**EXERCISE BRIEF**.
When the line containing "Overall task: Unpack" appears in the data below, begin copying there and stop only after the line containing "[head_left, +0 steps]".

[Opening RECORDS FOR THIS EXERCISE section]

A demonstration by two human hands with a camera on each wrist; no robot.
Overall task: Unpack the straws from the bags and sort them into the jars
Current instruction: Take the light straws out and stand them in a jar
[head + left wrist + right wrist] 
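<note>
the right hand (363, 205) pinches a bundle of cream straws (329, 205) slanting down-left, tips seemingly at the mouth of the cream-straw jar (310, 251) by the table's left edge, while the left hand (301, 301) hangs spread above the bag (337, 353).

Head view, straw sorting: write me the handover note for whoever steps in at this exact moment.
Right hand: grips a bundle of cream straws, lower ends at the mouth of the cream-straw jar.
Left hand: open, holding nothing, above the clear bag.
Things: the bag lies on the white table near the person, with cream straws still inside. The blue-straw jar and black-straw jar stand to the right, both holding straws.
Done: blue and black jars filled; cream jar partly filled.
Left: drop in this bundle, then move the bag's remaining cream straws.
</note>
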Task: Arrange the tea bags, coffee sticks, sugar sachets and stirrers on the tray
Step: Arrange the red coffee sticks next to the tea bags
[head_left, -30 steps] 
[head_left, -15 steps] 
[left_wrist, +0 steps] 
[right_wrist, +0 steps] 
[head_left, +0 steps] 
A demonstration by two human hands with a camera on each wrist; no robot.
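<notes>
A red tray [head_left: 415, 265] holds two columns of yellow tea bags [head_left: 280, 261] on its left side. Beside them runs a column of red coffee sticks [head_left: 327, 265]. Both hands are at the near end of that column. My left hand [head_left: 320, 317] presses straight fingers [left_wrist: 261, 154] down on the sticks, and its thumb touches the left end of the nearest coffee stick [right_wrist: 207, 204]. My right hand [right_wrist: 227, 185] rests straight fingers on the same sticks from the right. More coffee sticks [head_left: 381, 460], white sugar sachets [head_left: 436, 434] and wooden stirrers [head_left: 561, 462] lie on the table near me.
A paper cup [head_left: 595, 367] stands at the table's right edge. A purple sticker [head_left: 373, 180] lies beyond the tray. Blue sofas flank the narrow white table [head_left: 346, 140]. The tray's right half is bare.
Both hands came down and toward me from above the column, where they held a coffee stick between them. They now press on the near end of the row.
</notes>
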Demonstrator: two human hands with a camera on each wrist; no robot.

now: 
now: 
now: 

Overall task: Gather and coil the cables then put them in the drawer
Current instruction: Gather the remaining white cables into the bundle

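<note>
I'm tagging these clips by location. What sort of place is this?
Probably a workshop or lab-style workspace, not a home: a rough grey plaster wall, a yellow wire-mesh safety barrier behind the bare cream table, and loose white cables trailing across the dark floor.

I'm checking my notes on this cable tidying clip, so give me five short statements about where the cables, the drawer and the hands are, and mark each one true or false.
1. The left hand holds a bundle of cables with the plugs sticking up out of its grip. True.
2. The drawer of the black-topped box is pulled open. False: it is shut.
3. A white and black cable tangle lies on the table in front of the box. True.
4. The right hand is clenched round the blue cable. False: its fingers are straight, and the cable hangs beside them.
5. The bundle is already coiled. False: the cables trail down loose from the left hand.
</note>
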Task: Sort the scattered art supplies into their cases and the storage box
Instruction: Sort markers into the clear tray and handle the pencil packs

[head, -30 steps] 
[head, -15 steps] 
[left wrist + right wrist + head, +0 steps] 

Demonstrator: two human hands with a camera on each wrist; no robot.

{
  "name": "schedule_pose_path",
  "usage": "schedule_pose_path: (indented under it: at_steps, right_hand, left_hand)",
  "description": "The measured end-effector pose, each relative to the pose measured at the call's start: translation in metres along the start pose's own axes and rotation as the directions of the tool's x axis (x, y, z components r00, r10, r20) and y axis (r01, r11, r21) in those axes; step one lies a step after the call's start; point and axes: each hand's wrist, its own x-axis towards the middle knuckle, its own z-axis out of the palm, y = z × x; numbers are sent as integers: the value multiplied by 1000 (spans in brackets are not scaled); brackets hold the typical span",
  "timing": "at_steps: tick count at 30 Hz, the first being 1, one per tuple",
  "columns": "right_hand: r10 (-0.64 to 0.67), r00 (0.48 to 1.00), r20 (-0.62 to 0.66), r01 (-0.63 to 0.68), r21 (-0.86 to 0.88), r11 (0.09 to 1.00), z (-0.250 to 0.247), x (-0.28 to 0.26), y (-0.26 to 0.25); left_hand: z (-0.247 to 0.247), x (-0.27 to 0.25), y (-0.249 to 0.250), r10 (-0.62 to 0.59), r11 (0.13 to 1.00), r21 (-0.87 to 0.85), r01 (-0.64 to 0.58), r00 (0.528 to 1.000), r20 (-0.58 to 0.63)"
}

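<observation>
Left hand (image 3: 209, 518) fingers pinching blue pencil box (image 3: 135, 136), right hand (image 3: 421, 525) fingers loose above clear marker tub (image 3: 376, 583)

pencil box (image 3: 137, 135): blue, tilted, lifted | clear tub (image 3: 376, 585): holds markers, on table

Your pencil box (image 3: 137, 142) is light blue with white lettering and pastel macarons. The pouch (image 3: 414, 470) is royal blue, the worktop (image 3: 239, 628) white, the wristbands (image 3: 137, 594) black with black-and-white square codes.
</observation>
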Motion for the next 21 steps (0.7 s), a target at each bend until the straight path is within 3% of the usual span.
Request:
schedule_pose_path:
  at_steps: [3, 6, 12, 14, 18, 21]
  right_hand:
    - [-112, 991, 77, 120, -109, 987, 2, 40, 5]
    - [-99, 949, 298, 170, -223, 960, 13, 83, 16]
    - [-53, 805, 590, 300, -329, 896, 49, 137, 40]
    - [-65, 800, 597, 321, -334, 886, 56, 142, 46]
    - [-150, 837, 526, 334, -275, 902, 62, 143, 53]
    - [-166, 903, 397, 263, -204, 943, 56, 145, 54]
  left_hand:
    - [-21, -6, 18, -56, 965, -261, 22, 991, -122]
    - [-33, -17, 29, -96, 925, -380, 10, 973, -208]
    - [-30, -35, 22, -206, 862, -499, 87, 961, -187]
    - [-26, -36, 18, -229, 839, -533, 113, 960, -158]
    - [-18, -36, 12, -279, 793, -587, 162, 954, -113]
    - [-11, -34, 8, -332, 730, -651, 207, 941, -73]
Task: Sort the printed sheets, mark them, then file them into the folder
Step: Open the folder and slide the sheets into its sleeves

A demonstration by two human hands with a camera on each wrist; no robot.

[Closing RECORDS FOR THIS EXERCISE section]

**PROBLEM SOLUTION**.
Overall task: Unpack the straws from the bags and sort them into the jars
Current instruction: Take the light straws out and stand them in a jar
[head + left wrist + right wrist] 
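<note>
the right hand (363, 205) pinches a bundle of cream straws (329, 205) slanting down-left, tips seemingly at the mouth of the cream-straw jar (310, 251) by the table's left edge, while the left hand (301, 301) hangs spread above the bag (337, 353).

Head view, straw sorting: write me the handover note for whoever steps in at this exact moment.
Right hand: grips a bundle of cream straws, lower ends at the mouth of the cream-straw jar.
Left hand: open, holding nothing, above the clear bag.
Things: the bag lies on the white table near the person, with cream straws still inside. The blue-straw jar and black-straw jar stand to the right, both holding straws.
Done: blue and black jars filled; cream jar partly filled.
Left: drop in this bundle, then move the bag's remaining cream straws.
</note>
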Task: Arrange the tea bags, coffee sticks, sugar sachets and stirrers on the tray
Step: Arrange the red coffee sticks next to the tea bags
[head_left, -30 steps] 
[head_left, -15 steps] 
[left_wrist, +0 steps] 
[right_wrist, +0 steps] 
[head_left, +0 steps] 

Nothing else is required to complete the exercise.